Biomécanique en 3D : le bras comme une catapulte 🏏
Le modèle 3D révèle que la clé réside dans l'hyperextension du coude, qui agit comme une catapulte. Pathirana ne génère pas de puissance depuis les jambes, mais par une rotation violente du torse et la chute de l'épaule. Le poignet, au moment du lâcher, se plie à un angle de 45 degrés, créant un effet de coupe qui fait que la balle se réveille tard. Cela, ajouté à un point de libération bas, produit un rebond inconfortable même sur les surfaces lentes.

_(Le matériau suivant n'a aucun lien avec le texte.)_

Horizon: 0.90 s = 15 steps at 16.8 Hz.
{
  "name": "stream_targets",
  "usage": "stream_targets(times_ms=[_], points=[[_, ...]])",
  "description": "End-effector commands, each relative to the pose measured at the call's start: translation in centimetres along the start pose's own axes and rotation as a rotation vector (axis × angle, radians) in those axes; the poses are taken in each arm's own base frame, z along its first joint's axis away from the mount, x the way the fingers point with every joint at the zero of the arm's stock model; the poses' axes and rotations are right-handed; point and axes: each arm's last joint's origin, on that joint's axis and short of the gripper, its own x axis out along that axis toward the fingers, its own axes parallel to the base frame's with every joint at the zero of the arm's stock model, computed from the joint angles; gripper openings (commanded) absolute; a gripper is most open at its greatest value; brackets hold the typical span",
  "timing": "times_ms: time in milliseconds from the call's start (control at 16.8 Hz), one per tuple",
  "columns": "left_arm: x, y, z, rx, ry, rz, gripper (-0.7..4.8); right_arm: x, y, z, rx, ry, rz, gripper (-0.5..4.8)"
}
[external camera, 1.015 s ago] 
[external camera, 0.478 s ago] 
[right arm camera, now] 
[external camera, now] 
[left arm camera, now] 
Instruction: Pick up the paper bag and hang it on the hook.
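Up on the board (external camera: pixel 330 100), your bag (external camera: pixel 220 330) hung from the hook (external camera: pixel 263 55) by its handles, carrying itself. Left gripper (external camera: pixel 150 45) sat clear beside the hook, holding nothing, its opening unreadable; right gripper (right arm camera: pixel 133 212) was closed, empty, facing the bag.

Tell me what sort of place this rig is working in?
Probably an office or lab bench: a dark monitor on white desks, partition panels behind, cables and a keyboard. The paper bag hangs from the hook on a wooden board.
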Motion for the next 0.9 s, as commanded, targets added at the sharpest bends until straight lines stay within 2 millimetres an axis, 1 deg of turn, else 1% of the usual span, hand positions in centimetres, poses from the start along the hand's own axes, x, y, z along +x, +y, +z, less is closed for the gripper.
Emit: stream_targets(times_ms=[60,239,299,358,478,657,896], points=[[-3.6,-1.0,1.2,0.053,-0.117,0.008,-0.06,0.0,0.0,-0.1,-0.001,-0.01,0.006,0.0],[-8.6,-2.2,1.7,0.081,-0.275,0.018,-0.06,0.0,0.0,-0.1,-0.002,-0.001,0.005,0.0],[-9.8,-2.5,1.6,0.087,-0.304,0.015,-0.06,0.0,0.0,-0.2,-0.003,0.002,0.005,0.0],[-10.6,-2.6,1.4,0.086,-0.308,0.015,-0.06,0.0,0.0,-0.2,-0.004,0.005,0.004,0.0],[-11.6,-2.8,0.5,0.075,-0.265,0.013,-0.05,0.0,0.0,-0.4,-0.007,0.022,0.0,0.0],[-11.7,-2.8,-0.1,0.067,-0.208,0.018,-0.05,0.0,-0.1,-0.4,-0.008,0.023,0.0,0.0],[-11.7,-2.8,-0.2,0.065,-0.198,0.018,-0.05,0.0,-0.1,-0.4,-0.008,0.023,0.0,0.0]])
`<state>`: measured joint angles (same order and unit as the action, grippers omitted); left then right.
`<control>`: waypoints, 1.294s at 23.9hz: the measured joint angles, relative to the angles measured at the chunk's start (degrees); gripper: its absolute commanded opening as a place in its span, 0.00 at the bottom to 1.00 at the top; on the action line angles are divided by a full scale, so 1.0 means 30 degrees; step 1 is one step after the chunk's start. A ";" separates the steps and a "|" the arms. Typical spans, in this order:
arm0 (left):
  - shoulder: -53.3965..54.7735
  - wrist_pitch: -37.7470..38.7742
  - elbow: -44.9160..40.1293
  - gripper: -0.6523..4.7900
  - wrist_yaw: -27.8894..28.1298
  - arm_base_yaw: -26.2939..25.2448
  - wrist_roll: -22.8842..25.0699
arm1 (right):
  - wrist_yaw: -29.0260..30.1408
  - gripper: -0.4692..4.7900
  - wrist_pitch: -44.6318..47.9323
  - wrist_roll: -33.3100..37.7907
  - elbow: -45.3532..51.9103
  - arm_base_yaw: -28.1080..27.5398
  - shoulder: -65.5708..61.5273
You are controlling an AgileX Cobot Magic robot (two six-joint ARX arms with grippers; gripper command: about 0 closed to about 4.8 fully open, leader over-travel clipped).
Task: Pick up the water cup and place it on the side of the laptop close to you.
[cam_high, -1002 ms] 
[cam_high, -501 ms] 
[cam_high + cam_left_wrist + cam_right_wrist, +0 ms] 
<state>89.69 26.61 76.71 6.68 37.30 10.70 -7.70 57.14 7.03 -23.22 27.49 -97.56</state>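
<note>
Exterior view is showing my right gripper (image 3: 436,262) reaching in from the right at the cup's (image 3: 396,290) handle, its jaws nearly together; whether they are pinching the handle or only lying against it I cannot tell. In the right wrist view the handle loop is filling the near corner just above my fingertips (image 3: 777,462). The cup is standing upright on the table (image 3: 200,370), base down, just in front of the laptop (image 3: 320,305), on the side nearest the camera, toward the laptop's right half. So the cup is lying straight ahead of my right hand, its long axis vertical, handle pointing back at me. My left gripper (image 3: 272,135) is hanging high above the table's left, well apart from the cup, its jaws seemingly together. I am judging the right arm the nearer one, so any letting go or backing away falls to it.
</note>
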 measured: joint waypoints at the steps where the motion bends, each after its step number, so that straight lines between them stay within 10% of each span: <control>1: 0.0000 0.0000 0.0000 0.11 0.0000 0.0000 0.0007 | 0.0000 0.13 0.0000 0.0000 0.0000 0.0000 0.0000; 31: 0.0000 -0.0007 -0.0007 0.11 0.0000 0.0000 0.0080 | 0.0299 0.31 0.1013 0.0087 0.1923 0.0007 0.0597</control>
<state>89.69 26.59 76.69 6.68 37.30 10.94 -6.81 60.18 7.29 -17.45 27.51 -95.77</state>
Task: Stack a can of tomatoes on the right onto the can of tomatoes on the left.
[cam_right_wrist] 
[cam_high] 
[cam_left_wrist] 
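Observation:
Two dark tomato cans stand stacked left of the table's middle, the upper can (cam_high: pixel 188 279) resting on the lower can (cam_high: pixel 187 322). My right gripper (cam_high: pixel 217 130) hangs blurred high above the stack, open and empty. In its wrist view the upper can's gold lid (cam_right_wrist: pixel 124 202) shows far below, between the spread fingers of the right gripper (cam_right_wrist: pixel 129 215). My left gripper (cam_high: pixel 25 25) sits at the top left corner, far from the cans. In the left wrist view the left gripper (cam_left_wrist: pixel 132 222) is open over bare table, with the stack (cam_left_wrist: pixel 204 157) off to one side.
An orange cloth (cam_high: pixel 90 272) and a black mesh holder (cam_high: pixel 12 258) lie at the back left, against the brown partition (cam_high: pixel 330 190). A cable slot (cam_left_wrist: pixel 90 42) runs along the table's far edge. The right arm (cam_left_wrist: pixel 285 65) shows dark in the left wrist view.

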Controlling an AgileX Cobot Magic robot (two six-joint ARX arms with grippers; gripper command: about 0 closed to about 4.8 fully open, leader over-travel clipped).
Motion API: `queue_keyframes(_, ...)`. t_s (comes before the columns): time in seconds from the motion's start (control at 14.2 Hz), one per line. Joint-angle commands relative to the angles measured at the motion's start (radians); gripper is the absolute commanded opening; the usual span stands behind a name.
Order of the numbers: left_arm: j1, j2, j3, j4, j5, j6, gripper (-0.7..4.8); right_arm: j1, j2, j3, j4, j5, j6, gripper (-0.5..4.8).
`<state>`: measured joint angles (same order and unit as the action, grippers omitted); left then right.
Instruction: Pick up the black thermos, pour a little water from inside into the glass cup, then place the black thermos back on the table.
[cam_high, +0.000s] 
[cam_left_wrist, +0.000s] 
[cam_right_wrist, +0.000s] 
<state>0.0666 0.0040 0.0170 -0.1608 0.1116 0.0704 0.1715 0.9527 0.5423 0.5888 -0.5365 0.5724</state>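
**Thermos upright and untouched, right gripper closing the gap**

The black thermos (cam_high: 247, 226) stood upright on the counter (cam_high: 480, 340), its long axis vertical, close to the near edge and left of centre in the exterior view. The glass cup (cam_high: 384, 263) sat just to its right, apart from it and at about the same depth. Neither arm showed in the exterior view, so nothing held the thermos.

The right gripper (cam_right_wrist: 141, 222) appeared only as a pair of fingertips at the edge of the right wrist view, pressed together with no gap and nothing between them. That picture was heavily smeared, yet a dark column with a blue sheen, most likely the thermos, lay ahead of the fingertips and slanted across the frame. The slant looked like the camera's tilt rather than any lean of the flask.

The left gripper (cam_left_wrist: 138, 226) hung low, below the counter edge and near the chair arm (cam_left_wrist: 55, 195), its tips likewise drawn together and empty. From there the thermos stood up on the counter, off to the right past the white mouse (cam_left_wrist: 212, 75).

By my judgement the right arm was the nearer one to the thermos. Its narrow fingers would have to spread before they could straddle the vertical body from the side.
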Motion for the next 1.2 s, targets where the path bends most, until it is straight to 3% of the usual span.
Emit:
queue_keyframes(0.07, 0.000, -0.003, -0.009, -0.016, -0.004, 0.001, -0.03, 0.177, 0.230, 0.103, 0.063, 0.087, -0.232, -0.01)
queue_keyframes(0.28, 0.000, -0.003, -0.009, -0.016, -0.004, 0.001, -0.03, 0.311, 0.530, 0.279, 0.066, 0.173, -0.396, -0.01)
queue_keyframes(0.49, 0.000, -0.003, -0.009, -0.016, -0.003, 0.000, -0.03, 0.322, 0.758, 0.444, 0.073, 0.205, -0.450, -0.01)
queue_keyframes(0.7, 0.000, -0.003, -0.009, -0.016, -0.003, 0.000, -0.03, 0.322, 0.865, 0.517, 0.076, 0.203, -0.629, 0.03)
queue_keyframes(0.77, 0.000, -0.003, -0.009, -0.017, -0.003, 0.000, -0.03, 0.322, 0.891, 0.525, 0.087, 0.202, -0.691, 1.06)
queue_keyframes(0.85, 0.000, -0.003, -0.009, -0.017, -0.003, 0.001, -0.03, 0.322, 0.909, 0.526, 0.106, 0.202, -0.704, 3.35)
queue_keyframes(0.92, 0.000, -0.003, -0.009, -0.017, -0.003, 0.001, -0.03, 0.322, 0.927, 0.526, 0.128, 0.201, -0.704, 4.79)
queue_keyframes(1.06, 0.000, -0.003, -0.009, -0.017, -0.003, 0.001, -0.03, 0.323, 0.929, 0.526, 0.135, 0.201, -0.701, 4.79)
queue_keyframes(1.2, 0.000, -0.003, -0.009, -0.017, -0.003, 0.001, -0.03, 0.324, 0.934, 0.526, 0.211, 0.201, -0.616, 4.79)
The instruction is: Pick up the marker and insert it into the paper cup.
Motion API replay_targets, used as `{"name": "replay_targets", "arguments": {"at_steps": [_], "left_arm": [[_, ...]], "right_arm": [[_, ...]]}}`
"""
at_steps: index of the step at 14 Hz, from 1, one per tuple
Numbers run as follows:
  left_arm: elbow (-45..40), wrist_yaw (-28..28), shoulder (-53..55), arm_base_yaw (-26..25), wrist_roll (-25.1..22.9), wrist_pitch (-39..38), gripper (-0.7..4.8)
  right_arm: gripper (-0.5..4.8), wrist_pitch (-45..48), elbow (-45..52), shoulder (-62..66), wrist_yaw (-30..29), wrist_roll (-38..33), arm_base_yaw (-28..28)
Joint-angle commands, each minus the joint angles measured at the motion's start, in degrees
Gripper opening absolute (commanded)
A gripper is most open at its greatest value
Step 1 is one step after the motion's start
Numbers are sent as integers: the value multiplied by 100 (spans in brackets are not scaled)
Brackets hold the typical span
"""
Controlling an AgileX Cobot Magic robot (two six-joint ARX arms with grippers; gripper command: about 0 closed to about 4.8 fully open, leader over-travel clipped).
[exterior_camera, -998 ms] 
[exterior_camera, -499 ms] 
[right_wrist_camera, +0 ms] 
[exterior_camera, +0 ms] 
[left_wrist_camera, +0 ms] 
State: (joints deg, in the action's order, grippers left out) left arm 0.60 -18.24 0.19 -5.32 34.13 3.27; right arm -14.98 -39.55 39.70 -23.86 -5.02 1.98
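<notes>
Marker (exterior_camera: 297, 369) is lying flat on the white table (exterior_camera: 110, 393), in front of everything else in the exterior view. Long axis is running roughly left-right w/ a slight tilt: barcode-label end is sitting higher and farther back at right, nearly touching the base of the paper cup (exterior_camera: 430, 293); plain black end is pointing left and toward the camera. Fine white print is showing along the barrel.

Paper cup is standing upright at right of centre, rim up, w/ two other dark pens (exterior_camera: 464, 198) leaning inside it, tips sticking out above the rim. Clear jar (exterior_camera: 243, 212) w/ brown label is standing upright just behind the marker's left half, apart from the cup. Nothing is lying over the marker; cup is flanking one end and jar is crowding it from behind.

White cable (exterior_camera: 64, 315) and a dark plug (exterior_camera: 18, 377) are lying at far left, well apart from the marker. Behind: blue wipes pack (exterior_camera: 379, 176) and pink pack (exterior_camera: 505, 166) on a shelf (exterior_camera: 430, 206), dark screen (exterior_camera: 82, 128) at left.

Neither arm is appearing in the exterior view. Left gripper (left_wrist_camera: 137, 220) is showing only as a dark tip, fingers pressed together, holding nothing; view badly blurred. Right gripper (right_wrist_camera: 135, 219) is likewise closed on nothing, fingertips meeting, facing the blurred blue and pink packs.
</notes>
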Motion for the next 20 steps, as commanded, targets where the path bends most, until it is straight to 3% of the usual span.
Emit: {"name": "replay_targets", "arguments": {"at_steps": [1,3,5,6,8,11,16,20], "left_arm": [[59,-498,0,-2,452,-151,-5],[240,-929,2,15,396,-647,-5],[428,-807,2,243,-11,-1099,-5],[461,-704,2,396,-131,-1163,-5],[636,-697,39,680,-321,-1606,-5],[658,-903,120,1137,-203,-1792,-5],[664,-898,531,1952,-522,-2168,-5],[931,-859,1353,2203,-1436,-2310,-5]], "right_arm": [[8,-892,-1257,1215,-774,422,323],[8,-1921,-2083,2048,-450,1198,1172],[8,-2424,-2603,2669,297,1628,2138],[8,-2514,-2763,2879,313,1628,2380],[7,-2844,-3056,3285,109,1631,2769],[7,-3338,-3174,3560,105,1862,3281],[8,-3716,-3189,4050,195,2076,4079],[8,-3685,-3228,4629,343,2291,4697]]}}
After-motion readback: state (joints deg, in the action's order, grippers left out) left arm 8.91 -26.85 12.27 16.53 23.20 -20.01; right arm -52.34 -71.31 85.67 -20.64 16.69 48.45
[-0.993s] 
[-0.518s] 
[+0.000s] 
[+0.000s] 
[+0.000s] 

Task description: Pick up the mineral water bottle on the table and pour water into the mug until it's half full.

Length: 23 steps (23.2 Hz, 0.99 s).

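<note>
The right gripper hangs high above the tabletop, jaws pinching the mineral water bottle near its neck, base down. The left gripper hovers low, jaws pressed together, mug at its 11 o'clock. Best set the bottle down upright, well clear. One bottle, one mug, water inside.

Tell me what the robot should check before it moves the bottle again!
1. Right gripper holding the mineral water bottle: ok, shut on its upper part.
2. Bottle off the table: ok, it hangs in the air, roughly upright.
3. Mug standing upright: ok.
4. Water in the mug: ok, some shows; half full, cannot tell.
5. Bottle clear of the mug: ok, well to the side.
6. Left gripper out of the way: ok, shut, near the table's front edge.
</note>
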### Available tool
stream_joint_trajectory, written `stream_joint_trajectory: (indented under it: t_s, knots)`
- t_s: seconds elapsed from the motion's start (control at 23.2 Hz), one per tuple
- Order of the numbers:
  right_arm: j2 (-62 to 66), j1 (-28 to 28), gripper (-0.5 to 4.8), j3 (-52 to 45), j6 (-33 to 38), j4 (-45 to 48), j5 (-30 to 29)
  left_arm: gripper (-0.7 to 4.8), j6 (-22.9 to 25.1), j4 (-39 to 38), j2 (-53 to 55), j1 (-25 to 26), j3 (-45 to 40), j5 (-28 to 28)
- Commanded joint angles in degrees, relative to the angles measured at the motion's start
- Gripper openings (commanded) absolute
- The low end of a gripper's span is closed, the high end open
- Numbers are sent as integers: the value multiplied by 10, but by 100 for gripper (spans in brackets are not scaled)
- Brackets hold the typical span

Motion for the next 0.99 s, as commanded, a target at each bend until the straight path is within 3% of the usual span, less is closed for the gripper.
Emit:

La technologie découvre que ce n'est pas de la magie, c'est de la physique ⚡
Enfin, la science nous explique pourquoi les batteurs ressemblent à des statues de cire lorsque Pathirana lance. Le modèle 3D confirme que son bras n'est pas cassé, il travaille simplement dans un plan différent de celui du reste des mortels. Les ingénieurs ont calculé que si un humain normal imitait son action, il aurait besoin de deux visites chez le chiropracteur et d'une semaine de glace. Heureusement, il le fait pour nous tous et continue de lancer des yorkers pendant que nous nous contentons de regarder les répétitions au ralenti.